I read an article this weekend in the New York Times about how the economy is impacting the ability of students to afford tuition and of foundations and colleges to offer scholarships.

The article, “Scholarships for College Dwindle as Providers Pull Back Their Support,” paints a dismal picture of a perfect storm: At the same time families are struggling financially, institutions are cutting back on private student aid.

There’s a logic to a conservative approach by the leaders in higher education and nonprofits, to ensure their sustainability and long-term fiscal health.

Yet, if our mission is to serve students, how do we back down when the need has never been more urgent?

Valencia Foundation’s board asked itself that same question in many discussions over the past six months. They weren’t always easy conversations and the questions were challenging: Are we who we say we are if we take the easy way out? How do we ensure we meet our fiduciary responsibility for the financial future of the foundation? What if things get worse?

My observation is that the questions were a necessary part of the board’s due diligence but, as I watched, the outcome seemed to be a forgone conclusion. Their intention was to meet our mission and assist our students, whatever it takes.

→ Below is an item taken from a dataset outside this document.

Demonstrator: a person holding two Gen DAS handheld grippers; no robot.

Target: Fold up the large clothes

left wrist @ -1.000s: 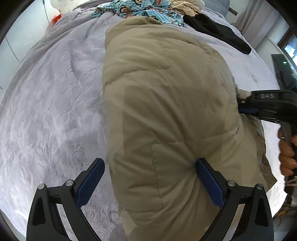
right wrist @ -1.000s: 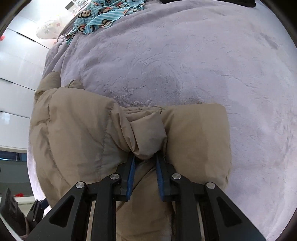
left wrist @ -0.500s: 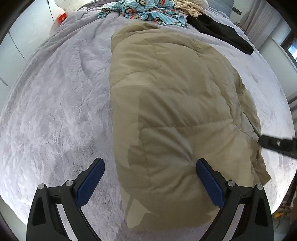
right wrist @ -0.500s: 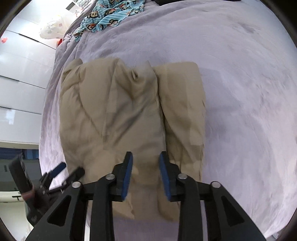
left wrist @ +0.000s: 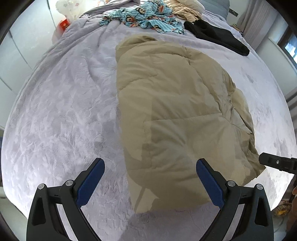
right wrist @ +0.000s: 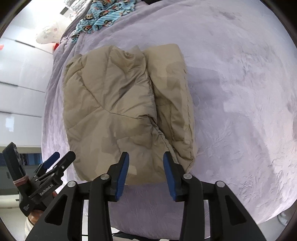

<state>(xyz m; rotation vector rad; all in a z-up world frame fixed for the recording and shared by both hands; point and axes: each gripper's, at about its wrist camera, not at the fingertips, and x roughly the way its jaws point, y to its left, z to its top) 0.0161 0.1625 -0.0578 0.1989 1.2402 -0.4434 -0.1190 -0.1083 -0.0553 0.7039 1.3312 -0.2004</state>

That doesn’t mean there weren’t some “yikes” moments along the way.

The next question was how, and that was a little simpler: We will raise the necessary unrestricted, new dollars to maintain our support from last year — and maybe even increase it a bit. That allows the endowment to recover at the same time that students are served.

The next steps will be less simple, securing those dollars. Over the past five years, the foundation tripled its disbursement of scholarship dollars, so the price tag is not modest and donors are tightening their philanthropic belts. (This reality inspired most of the yikes moments. :-))

It was a courageous commitment — official early this month — that runs counter to the strategy many nonprofits are taking, which is to await the economic upturn so they can return to normalcy. I can’t help wondering: At what price comes safety?

We have a volunteer board of 60 local leaders who “get it.” They are in this for the students and never forget they are our first priority.

Together with our loyal donors, we’ll make it happen. I have no doubt.

for students: sos funds may help in a pinch

Many of our students face sudden life crises that may force them out of school. Often they are an unexpected car bill, a change in child care arrangements, an insurance premium increase or other expenses that occur when “life happens.”

Too many times, a relatively minor expense looms large, and forces a student out of school.

The foundation makes available modest SOS grants — which don’t impact financial aid eligibility — of up to $300 to assist eligible students based on the recommendation of Valencia student advisers. The turnaround is typically just a few days.

The intention is to keep our students learning and enrolled in class, making progress toward their ultimate goals.

If you need a hand, please visit the student Answer Desk on campus to speak with an adviser and apply.

share your view

If you have a Valencia experience, we’d like to share it.

You might be a student, a professor, an alum or a donor.

Just send your post to geral64@aol.com and we will be sure to share.

it’s not because of us . . .

This month has really impressed upon me how much of the foundation’s good work isn’t of our own design but that of small community groups working for a larger purpose.

I recently traveled to the Osceola/Kissimmee area for a meeting of the Hispanic Business Council. This didn’t seem to be formal meeting with strict adherence to Robert’s Rules of Order (although I’m sure Robert was there somewhere) and I was awed by the camaraderie of individuals gathered. They shared—not reported—with each other updates on government budgets and spending, with guidance from representatives from local agencies and, my favorite, discussed what could be done to continue to support students with scholarships. I witnessed community and business leaders coming together for more than just business networking and lunch – they were coming together for the good of their community and all it encompassed.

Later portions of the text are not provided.